Home > Articles > Programming > Java

  • Print
  • + Share This
From the author of

Testing for common problems

All professional function testers have their favorite problem areas on which they concentrate, such as bounds testing, stress testing, and common path testing. This is also the case for the translation test professional, who has mastered the language for which they test and developed a mental list of common problem areas. Most of these apply to all target language translations, but others are specific to a given language, culture, or country. Let's focus on the former, since these points can be addressed without first mastering the target language. They can also be applied early in the verification test phase, that is, before your translation test experts arrive and time and money start to slip away.

Tip: Entering accented characters

Windows support for the US-International Keyboard Layout is helpful for entering accented characters on a QWERTY keyboard (go to Control Panel > Keyboard > Input Locales). It enables so-called "dead key" input of accented characters. For example, typing the single quote + the letter you want to accent will result in that letter with the acute accent ('+e = é, '+a = á, etc.). Similarly, the caret (^) will add the circumflex (), the left grave accent modifier (´) will add the grave accent (à), and the double-quote (") will add the dieresis (ä).

However, while this enables QWERTY keyboard users to enter accented characters, it does not assure that the equivalent accented key on a "native" keyboard will work. This is true simply because the key scan code sequences will be different in the two cases, permitting the possibility that an input error is not detected on a non-native keyboard. Input errors for double-byte characters are equally problematic. And while Windows does support double-byte character input on a non-DBCS machine, the setup is more intrusive than simply toggling keyboard layouts -- it involves installing DBCS fonts and using multi-stroke key entry.

Testing for failure to use locale-sensitive functions

This type of problem centers around the locale-specific display of data, covered in detail in How to Internationalize your Eclipse Plug-in and the Java Tutorial: Internationalization trail. Developers can test this in advance by changing their regional settings for numbers, currency, time, and dates, then validating that these fields are indeed displayed using the current locale and that input is accepted as expected. Verify that sorted lists are correct, even if they include accented characters. The precise collation order may not be obvious to a non-native and thus will have to wait for native translation testers, but generally you can expect that unaccented characters and their accented counterparts should sort near each other. That is, a failure to use the Collator class or its equivalent for sorting is evident because a binary compare will typically result in the accented equivalent appearing quite far from its counterpart (for example, a = \u0061, á = \u00e8).

The good news is that failures to use Java's locale-sensitive classes are less common than those problems that are listed further on in this article, owing perhaps to the fact that locale-dependent fields are in the minority. Programmers also tend to have a more intuitive appreciation for the nature of NL problems solved by these classes, as opposed to those introduced by the translation process itself. Before moving on to the more subtle testing concerns below, remember to consider input field entry. Verify that you can enter accented characters and that they are not corrupted by codepage transformations (or lack thereof) when re-read from permanent storage. Verify that double-byte characters are not corrupted (split) by non-Unicode aware manipulations.
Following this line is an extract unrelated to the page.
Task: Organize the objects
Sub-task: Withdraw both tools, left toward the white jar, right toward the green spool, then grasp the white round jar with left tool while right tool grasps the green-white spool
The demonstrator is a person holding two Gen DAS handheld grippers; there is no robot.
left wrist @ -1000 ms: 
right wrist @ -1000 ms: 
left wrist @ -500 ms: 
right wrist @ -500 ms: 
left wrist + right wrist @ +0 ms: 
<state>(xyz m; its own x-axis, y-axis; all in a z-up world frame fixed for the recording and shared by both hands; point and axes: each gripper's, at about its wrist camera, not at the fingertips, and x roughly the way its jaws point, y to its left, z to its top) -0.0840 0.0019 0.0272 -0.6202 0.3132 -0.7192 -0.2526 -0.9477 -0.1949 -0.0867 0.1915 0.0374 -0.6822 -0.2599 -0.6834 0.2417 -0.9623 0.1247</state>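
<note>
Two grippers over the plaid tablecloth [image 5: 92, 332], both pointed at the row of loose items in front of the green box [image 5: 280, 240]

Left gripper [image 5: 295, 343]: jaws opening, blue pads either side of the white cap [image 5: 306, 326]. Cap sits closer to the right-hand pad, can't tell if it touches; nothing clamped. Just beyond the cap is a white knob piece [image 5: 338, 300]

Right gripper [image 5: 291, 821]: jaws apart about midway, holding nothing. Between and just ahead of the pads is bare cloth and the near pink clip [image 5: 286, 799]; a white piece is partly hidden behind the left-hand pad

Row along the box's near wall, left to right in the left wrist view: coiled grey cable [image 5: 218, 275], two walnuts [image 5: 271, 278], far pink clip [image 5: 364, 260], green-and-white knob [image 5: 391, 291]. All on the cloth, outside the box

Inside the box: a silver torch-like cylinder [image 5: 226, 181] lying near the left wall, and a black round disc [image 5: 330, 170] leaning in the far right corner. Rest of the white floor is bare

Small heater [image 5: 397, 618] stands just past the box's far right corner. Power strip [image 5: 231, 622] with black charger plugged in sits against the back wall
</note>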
Testing for new code problems introduced by the translation

It is difficult to generalize about the characteristics of this type of problem, but common threads point to the erroneous assumption that the form of NL data adheres to the programmer's native language, or that the data is not NL sensitive at all. Examples include parsing text under the assumption that the separator will be a period or space, or inadvertently using NL data to define or modify character set-sensitive data like database column names without coding appropriate user entry field validation.

Testing for hardcoded strings

Hardcoding a string is surely the "granddaddy" of all TVT errors, outnumbering all others by far. There are two basic approaches to ferreting them out: the black-box approach and the white-box approach. The white-box approach relies on scanning the Java source code, XML, and HTML looking for hardcoded strings. The External Strings wizard of the Eclipse Workbench Java Development Tooling (JDT) automates the Java source code scanning process.

The black-box approach is manually intensive, as it relies on executing testcase scenarios that display all the product's user interface elements (views, menus, dialogs, etc.) on a non-US English workstation to a tester who validates all text is translated.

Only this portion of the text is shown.